Monday, August 20, 2018

GoldOpen

I finally saw Crazy Rich Asians on Saturday. I've never read the book, so everything was new to me. I loved Constance Wu and the whole cast. Michelle Yeoh plays Nick's mother Eleanor, and starting from the first scene in London, she does get some depth and complexity beyond being a villain. Eleanor gave up her career as a lawyer to marry into the Young family, but even after all these years she never seems to satisfy her mother-in-law (even though she gave her son to Ah-Ma to raise). You'd think that would give her some sympathy for Rachel wanting to still have her career, but no, Eleanor's sacrifices mean nothing if she thinks that Rachel wouldn't make the same sacrifice for Nick. (It does rather remind me of Victorian romance novels; I recently watched an Edith Wharton adaptation where an old matriarch resents the younger generation of women shirking their responsibilities and not sacrificing like they were expected to.)

So that, along with tensions about class and cultural differences, provide lots of conflict among the characters. But there's also plenty of romance and humor. The soundtrack is gorgeous, and I recognized some of the songs right away, but it took me much longer to recognize Coldplay's "Yellow" when sung in Mandarin. Very beautiful cover, and I've since read some articles about the director loving that song, as a way to reclaim pride in his Asian identity. It's strange because I never associated that song with my being Asian, because I always misheard the lyrics.

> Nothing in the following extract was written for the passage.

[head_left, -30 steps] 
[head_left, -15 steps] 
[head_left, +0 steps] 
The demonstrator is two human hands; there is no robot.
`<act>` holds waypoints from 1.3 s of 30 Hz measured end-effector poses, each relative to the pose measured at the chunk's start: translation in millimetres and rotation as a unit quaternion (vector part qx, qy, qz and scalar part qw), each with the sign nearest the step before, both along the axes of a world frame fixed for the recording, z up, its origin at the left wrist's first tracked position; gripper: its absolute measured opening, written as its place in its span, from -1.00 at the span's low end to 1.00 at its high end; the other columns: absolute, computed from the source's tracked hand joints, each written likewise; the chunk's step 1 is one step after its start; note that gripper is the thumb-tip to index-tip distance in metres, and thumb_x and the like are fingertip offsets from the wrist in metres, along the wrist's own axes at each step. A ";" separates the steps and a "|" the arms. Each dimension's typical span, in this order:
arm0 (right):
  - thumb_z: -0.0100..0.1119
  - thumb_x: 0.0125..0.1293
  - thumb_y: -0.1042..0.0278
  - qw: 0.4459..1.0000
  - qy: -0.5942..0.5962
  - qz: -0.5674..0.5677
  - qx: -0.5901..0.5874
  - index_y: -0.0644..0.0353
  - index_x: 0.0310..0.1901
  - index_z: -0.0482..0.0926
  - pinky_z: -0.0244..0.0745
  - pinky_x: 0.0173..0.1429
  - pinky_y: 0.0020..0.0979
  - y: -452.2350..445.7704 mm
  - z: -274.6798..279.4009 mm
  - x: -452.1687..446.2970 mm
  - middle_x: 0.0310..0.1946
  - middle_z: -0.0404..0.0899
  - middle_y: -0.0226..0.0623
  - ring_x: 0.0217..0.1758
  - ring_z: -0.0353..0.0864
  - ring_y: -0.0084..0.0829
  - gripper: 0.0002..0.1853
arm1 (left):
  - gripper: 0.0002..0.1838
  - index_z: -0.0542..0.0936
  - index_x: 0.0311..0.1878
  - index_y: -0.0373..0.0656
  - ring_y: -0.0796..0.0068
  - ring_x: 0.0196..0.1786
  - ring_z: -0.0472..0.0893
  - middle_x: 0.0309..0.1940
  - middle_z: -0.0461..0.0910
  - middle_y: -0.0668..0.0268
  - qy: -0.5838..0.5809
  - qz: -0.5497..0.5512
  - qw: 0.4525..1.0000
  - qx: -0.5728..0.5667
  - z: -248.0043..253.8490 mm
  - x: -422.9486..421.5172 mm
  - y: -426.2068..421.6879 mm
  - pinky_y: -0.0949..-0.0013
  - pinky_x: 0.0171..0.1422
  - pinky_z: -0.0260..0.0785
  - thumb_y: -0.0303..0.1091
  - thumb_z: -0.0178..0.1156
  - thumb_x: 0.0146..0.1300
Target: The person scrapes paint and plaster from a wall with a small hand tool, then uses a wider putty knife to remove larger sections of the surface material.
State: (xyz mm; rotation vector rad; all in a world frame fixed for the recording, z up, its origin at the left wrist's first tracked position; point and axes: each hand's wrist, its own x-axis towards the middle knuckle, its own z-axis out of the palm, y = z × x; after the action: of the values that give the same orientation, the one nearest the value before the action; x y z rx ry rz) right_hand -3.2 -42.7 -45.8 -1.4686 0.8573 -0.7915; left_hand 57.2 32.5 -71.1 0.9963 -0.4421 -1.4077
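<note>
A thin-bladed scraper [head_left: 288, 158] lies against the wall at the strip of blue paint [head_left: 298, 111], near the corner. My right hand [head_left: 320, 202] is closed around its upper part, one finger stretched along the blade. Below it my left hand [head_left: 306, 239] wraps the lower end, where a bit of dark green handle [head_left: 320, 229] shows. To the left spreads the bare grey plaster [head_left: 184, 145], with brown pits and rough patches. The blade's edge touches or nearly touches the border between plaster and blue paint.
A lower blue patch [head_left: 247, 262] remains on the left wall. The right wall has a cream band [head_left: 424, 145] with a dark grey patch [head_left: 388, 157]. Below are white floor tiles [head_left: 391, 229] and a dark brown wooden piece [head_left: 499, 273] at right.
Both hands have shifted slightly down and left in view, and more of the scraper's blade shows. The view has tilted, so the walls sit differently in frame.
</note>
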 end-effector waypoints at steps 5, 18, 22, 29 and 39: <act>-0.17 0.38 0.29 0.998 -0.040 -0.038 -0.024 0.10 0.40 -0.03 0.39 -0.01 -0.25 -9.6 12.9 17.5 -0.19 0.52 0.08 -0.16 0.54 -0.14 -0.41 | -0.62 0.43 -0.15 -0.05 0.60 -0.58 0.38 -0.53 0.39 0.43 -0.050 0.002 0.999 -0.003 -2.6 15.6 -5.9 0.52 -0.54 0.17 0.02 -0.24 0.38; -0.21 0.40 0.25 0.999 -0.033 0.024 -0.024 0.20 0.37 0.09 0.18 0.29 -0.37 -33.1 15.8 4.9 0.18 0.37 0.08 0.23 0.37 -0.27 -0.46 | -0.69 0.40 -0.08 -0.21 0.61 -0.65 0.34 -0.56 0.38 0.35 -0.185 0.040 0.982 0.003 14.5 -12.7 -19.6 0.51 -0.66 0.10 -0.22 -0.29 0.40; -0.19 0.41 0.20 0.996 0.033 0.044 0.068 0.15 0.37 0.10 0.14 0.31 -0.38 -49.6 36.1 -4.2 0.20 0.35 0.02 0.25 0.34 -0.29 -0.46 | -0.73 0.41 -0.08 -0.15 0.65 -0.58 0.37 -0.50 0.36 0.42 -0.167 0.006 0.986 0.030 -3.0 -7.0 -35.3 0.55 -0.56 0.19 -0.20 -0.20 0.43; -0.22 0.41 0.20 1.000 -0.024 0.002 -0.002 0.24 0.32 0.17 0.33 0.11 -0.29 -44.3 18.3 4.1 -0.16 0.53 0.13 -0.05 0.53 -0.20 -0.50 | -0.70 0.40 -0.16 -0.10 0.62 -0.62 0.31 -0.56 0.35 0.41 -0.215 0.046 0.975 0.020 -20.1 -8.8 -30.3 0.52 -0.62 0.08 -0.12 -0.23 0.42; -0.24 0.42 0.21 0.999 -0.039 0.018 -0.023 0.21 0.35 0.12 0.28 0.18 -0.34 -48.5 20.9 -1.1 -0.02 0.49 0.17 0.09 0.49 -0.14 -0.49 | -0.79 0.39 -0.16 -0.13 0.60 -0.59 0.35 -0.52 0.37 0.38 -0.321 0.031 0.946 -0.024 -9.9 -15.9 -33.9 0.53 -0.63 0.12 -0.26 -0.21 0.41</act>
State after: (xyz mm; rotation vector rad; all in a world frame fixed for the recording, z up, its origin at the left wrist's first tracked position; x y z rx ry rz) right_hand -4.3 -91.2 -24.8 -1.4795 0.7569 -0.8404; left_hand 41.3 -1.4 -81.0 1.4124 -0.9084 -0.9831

The lines where he sings about "your skin and bones" I've always heard as, "You're still, yeah you're still the one" or "you're still the force" as in a celestial force like the stars he keeps singing about. It never occurred to me that he was talking about her "skin and bones" because frankly that's a weird, somewhat creepy way to describe someone you love. I wonder how literal the Chinese translation is.

There's a lot of opulence on display in the film, but money doesn't always buy taste, because Rachel's college friend lives in a family mansion decorated like Trump's bathroom, and there's one guy Bernard whose shirt is always open, and he throws a tacky bachelor party on the ocean. The $40 million dollar wedding is so over-the-top, and I'm sorry but I do agree that decorating the church like a rice paddy was tacky as hell. (If you want an outdoor wedding, then make it outdoors!) Flooding the walkway for the bride might be an impressive feat, but is she saying she doesn't give a fuck about ruining the church floor? Ruining her dress and all the bridesmaid dresses in the water? Fuck. Crazy rich indeed. Money doesn't buy happiness either, as we learn in Astrid's troubled marriage, but at least she has Rachel to confide in and finally finds her voice. I will say, though, that Rachel let Nick off the hook too easily about omitting the truth from her for a year and not preparing her for his family before the Singapore trip. Don't throw her into the lion's den without warning.

Anyway, I'm so glad the film did well at the box office, and that lots of people celebrated the diversity before and behind the screen. I hope there will be a sequel, and they continue to keep it in theaters, not on Netflix where they can hide viewing numbers. Gotta keep it up so it becomes normal business, not a fluke or a "hot trend" of the moment. Can't let Hollywood keep getting away with whitewashing or yellowface again.